WHAT IS REQUIRED
From the data that follows, copy every line holding the string "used".

RECORDS

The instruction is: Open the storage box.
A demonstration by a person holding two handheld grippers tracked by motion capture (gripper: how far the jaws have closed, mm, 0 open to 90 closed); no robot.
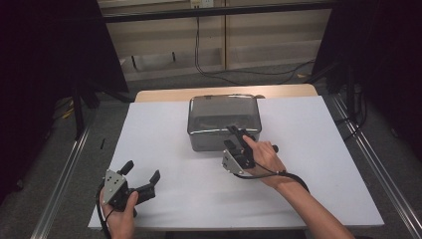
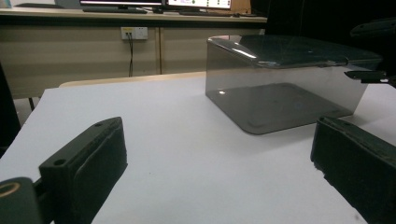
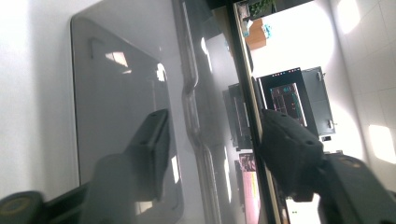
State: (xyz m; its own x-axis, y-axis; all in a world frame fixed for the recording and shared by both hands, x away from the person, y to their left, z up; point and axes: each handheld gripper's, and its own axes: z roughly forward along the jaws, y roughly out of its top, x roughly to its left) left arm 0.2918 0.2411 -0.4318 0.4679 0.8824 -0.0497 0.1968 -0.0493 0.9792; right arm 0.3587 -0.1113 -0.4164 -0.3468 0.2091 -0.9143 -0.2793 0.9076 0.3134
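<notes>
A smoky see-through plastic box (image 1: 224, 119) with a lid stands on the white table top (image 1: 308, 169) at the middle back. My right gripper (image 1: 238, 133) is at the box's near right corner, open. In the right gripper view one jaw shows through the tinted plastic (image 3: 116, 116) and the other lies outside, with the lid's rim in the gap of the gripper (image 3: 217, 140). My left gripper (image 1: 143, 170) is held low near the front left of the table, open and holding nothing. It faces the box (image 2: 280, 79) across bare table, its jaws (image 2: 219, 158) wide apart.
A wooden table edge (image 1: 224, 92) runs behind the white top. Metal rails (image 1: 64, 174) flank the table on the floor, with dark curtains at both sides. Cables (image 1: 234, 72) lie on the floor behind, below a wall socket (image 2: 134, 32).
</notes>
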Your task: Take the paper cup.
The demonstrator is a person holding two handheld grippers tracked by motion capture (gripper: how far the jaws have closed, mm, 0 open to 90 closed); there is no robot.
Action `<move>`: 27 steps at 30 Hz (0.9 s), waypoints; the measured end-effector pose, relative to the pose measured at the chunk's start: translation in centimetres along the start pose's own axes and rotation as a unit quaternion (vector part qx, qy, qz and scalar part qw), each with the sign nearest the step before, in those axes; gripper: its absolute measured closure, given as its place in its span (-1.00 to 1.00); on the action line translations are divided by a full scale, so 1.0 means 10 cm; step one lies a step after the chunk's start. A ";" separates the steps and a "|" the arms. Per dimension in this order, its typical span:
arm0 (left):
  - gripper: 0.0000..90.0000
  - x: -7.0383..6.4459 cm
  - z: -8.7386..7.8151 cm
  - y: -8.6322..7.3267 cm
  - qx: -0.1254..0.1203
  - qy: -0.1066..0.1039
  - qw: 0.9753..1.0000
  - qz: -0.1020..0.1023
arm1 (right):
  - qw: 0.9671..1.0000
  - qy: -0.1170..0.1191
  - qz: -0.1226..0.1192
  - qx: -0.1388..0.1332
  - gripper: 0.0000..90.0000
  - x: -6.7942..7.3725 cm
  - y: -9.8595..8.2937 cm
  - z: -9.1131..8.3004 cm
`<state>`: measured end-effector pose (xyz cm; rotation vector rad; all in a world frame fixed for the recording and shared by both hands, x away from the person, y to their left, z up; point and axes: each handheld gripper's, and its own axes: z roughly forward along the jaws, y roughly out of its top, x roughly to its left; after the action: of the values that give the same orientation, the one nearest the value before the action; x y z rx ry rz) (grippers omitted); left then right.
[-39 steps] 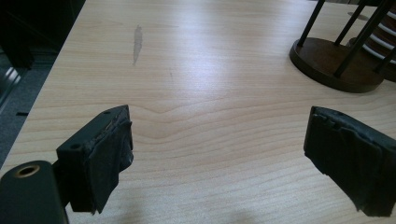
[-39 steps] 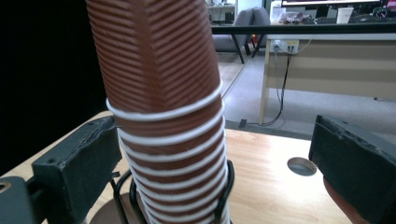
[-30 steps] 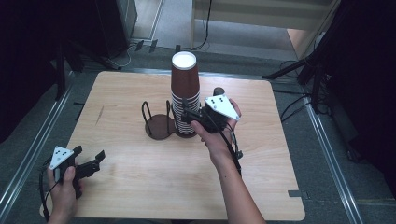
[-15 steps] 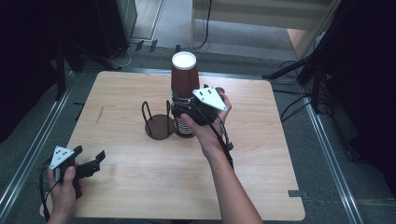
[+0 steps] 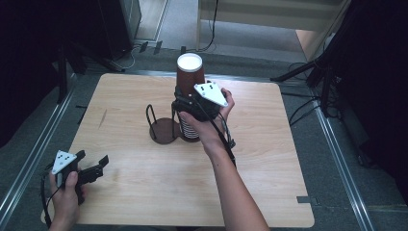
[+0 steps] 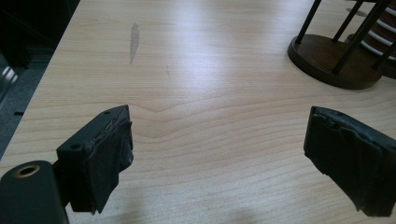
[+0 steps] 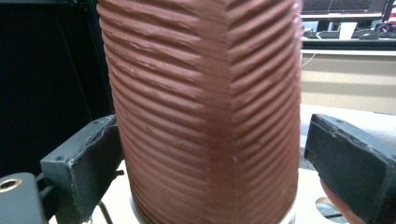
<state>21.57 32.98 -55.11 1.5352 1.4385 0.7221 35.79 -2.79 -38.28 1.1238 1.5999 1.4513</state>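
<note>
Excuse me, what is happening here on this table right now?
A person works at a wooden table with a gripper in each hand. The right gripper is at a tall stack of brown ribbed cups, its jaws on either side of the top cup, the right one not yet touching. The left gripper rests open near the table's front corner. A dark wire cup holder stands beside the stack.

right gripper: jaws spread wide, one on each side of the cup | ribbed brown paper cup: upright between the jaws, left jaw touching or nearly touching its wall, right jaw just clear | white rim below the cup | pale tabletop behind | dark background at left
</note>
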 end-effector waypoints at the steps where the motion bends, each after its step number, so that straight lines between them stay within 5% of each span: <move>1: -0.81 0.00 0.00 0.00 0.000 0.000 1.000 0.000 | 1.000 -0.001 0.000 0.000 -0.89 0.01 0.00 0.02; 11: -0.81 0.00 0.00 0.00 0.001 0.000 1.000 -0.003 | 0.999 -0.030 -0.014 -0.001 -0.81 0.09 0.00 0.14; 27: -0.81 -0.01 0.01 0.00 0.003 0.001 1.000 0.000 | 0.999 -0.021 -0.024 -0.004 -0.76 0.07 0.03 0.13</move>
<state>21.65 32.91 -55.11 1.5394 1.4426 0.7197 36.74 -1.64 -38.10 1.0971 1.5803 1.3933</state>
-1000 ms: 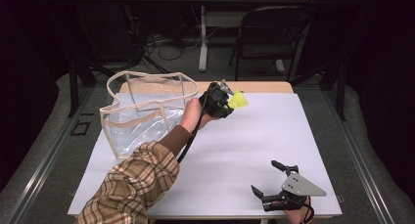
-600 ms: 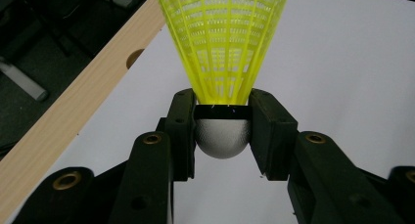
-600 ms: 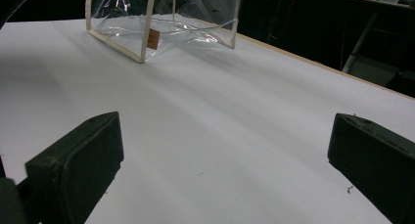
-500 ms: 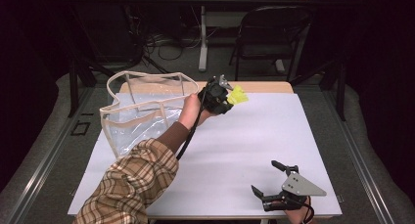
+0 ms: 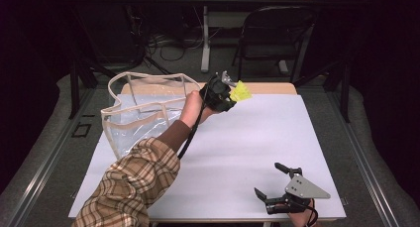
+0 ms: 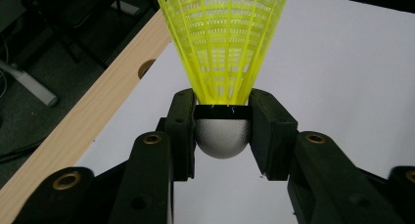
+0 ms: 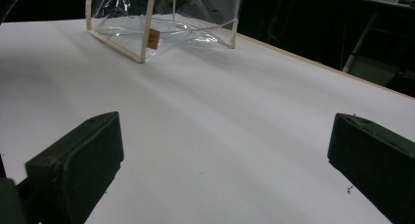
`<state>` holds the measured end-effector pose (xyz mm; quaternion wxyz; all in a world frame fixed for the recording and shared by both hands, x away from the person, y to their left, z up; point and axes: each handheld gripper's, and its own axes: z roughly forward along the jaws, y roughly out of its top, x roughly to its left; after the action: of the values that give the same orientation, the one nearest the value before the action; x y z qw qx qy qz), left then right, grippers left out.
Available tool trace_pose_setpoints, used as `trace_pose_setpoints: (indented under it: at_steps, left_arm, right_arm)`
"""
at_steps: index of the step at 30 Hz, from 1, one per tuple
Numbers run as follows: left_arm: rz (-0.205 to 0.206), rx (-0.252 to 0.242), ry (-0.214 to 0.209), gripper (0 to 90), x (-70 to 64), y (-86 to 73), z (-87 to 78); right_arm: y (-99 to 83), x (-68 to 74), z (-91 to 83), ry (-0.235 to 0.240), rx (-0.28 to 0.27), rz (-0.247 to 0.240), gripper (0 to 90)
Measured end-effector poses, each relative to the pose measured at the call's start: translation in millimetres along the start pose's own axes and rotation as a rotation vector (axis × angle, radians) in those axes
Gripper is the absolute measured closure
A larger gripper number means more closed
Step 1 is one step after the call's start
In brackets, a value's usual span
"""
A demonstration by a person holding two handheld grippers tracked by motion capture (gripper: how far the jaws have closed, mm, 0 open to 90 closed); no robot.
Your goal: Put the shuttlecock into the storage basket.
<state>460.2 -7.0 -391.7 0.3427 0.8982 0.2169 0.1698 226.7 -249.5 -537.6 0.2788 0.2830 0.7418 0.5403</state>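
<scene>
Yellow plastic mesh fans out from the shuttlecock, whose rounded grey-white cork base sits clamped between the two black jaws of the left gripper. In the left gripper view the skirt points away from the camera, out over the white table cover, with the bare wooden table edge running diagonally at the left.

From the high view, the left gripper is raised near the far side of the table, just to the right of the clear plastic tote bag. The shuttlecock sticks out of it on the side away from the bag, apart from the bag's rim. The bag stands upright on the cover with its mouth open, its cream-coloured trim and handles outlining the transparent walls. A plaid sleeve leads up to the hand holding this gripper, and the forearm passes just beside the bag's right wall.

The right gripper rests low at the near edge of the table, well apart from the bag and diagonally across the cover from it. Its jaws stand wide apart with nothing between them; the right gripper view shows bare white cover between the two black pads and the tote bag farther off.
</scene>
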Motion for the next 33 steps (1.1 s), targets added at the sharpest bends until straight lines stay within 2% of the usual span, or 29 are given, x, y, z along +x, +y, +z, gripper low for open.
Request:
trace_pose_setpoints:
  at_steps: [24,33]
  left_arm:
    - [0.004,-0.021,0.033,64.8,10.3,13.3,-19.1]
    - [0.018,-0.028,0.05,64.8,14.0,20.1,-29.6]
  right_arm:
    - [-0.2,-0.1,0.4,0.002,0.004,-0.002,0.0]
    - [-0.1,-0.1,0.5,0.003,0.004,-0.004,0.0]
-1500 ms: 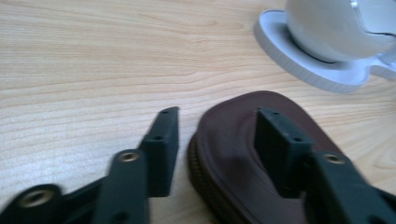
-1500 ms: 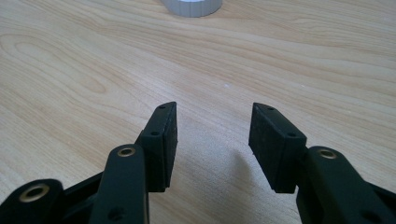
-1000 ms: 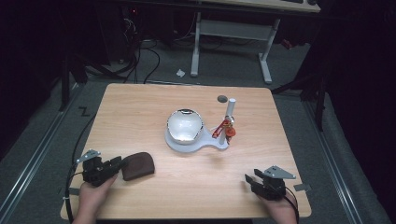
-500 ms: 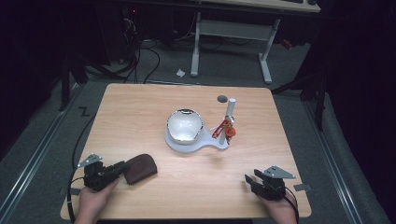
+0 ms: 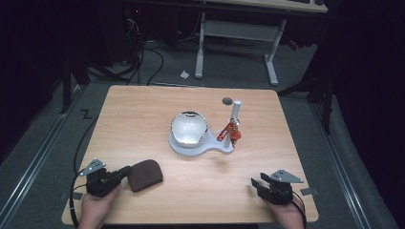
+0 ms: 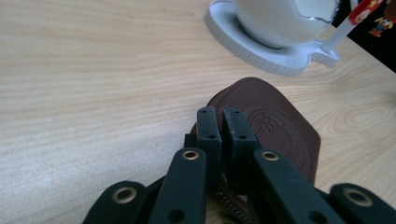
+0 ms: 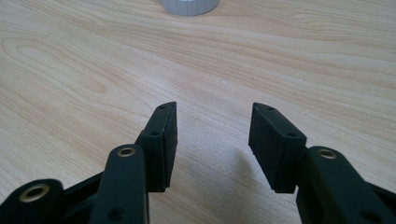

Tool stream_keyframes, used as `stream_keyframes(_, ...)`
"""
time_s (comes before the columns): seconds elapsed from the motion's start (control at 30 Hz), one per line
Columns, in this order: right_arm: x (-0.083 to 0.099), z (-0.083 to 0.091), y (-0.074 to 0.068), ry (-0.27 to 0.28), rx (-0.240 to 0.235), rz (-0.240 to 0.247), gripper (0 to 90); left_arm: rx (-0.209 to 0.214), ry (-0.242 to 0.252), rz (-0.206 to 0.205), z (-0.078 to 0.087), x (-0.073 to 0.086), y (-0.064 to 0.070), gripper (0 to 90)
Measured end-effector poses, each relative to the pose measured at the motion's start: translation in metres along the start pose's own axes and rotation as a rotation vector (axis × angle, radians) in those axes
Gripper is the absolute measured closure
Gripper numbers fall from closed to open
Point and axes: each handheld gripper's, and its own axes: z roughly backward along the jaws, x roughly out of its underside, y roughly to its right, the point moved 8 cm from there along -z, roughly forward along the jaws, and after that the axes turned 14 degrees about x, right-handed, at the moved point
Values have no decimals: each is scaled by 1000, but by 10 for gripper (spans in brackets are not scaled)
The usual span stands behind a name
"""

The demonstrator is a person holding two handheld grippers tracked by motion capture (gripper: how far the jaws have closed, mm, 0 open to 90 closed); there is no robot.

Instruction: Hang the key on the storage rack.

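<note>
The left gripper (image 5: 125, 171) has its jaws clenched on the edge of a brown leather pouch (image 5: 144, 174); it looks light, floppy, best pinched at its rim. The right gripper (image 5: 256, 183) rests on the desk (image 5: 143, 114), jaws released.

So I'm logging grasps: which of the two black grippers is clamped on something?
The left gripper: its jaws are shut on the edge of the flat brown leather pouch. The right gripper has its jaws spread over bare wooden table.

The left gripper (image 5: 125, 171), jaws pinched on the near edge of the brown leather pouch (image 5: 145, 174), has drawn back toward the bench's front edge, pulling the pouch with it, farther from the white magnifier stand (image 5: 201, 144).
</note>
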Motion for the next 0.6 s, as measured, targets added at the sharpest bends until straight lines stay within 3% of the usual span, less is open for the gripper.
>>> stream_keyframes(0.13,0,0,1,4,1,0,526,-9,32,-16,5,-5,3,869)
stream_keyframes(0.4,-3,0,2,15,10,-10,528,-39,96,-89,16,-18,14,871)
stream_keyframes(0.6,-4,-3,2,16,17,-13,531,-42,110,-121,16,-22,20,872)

THE ANSWER
Available tool trace_pose_setpoints, used as `trace_pose_setpoints: (indented under it: at_steps, left_arm, right_arm)`
Tool stream_keyframes, used as `stream_keyframes(_, ...)`

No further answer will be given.